4) A.J. Styles pinned Kid Kash (w/ Lance Hoyt) to
retain the XD Title at 16:24. They took two commercial breaks during this. Daniels was upset that Tenay and West weren’t
talking about him during the match. Great heel touch, as Daniels was already great on the stick to begin with, and he gets
better every week. Kash took over with a hotshot on the guardrail, and gave Styles a sweet rolling surfboard. Styles crotched
Kash on the top rope, then backdropped him from off the top rope. After a double dead-sell, Styles started his comeback, featuring
a nice brainbuster for a nearfall. Kash hit a jawbreaker, followed by a run-up-the-ropes hurracanrana and a running tornado
DDT, both executed with amazing precision. Hoyt brought a chair into the ring, so Styles gave him the springboard forearm.
As the ref de-chaired the ring, Daniels left the booth and broke up the Styles clash. Kash went for the moneymaker, but Styles
backdropped him into a pinning position and held him for the three-count. Awesome match, easily the best in Impact history.
Everything they did looked perfect. (Kerry)
The show ended with a brief skit backstage. Abyss was on the warpath while
Jeff Hardy was perched atop a trailer like Spider-Man, watching him through binoculars. Maybe he was on the lookout for potential
guys who nailed his brother’s girlfriend. I hope he has food and water, because he’s gonna be up there for a very
long time indeed.
Overall over-analysis: Today’s show suffered from a serious OD (over-Dusty), but forgiving
that, it had a good opener, a balls-out great main event, and good overall build for their next PPV. Even with the six-man
blown spots blowout, Styles-Kash alone made this the best Impact yet.
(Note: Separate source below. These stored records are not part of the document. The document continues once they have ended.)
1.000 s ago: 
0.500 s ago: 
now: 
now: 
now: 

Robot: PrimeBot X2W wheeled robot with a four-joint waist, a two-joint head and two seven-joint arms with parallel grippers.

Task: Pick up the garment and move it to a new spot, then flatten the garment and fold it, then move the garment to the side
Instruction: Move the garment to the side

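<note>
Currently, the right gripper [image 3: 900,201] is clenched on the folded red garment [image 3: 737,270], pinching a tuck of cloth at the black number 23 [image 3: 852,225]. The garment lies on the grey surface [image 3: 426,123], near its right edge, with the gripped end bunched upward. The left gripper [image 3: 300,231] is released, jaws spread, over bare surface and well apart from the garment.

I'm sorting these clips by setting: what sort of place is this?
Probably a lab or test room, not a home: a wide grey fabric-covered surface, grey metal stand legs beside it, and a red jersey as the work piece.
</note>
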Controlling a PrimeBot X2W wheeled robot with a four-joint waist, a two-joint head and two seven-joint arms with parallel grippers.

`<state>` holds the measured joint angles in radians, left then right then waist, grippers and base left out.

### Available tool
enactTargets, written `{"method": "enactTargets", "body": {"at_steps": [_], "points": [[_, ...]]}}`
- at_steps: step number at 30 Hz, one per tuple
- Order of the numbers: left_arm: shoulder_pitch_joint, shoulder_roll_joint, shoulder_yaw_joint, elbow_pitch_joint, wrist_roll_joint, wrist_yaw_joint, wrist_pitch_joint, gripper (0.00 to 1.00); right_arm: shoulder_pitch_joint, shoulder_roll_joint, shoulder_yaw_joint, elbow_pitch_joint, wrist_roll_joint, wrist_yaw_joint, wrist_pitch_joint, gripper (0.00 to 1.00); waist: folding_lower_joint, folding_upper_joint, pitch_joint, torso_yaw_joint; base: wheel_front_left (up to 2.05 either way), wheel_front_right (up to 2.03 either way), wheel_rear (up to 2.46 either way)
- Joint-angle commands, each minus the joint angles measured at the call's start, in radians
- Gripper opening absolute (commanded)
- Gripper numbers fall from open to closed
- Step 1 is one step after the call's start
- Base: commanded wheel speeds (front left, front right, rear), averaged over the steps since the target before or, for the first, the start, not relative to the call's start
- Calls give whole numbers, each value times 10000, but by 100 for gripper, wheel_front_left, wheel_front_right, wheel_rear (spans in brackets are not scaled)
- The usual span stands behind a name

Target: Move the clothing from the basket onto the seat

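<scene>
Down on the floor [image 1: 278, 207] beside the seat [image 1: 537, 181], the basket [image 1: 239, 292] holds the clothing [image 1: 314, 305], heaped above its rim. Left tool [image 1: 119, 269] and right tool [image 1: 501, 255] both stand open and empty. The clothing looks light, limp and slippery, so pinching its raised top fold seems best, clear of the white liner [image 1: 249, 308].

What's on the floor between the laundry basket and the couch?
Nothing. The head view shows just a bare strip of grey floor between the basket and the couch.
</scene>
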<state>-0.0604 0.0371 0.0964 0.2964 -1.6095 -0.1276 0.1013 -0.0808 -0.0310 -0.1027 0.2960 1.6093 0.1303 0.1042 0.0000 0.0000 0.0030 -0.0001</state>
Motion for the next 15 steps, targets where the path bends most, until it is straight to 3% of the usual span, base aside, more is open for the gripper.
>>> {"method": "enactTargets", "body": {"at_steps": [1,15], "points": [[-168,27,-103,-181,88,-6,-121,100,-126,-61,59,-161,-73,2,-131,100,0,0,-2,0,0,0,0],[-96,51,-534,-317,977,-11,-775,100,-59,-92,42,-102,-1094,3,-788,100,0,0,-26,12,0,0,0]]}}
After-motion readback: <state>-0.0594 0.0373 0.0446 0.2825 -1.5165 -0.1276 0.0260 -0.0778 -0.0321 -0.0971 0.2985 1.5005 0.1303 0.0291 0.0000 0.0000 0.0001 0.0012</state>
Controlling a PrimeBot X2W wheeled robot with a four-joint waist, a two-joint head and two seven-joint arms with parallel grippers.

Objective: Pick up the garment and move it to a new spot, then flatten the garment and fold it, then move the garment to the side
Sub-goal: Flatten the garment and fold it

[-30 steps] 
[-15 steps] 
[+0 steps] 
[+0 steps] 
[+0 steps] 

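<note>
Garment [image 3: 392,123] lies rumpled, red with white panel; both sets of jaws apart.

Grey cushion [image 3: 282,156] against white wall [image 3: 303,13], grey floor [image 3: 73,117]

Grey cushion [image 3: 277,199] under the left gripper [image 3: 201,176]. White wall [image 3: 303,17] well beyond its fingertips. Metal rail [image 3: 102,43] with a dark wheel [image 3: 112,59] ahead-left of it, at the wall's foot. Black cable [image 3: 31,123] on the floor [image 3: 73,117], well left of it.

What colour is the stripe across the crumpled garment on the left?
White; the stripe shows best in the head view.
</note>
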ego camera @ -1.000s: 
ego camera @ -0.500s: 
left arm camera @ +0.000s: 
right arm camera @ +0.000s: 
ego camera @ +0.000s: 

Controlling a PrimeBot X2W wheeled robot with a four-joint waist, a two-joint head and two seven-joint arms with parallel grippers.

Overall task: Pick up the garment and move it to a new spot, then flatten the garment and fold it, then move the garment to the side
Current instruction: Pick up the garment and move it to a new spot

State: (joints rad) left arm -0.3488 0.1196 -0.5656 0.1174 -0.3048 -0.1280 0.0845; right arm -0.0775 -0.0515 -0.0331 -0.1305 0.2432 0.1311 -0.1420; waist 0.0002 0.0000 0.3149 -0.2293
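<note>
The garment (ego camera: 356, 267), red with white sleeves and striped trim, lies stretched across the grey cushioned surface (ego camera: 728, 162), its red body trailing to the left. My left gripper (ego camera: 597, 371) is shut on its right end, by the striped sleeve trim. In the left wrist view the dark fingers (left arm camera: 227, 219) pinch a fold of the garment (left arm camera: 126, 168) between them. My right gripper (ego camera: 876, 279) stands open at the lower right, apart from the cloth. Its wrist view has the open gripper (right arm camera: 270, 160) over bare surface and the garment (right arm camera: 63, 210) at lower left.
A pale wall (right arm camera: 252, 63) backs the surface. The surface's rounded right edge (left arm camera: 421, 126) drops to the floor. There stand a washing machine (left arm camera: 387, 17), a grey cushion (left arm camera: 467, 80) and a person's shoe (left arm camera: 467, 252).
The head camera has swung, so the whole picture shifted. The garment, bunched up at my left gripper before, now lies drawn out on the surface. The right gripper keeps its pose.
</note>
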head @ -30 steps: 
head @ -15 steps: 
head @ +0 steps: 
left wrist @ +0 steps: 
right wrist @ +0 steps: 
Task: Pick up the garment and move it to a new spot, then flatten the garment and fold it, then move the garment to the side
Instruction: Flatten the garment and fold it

This Observer’s Thumb…………………is
up.
-HDS-
Destination X (3/13/05) PPV lineup:
World Title: Jeff Jarrett
vs. Diamond Dallas Page (Lumberjack match?)
Ultimate X match for XD Title: A.J. Styles vs. ? vs. ? vs. ?
Monty
Brown vs. Trytan
FCA rematch: Jeff Hardy vs. Abyss
Bullrope rematch: Dustin Rhodes vs. Raven
No-DQ match:
Kevin Nash vs. Outlaw
Winning lady gets to be Dusty’s permanent assistant: Team Trinity (Phi Delta Slam) vs.